Sri Bhagavan is among the most severely intellectual of our sages. And yet he warns us that the idea of the Absolute is only, to use the words of Sri Ramakrishna Paramahamsa, the correlative of the relative. It is still a category of thought, whereas the final realisation is the annihilation of the mind and all its categories. How shall that which shines with borrowed light, illumine the source of its brightness?

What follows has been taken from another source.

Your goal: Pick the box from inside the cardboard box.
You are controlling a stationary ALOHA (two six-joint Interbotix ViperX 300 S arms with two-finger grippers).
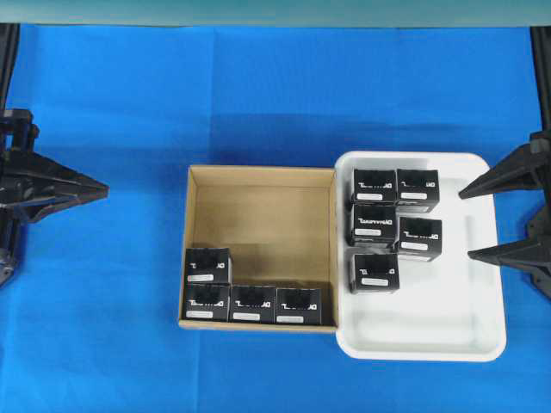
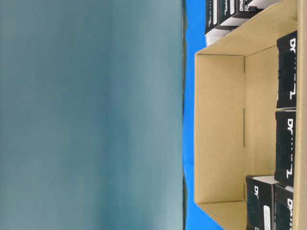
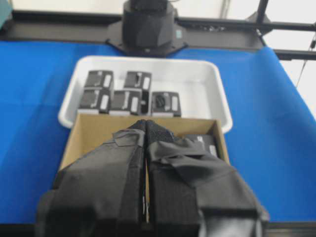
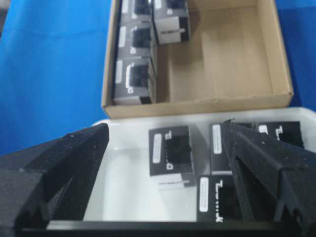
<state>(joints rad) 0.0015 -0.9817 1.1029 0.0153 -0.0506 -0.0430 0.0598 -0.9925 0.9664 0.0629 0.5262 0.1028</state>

Yes, there is an austerity about Sri Bhagavan’s teaching. He ever dwells in “the white radiance of eternity” and will not tint that light to suit our weak eyes. The utmost he will do is to rebuke those who jeer at the effects that result from the limitations of our vision. Once he declared that there was no difference between his teaching and that of Sri Ramakrishna Paramahamsa, that there could be none. And yet, we may not be wrong in believing that there is a difference between them, not in what they have taught, but in the manner of teaching it.
From every point in the orbit of spiritual life, Sri Ramakrishna Paramahamsa has beaten a path to the central illumination, whereas Sri Bhagavan rarely moves out of the centre. We need both these kinds of Teachers: those who assure us that we can advance even from where we are, and point to the near-by path that leads us from our various places; and those who warn us that we must advance and point to us the distant goal to which we must all journey, if we are to experience Reality. They both set the same goal and they both recognize the gradations of the spiritual ascent. Sri Bhagavan has not denied the values of relative life, but he is concerned only to tell us whence these values derive their validity, to assert the colourlessness of the light from which issue all colours.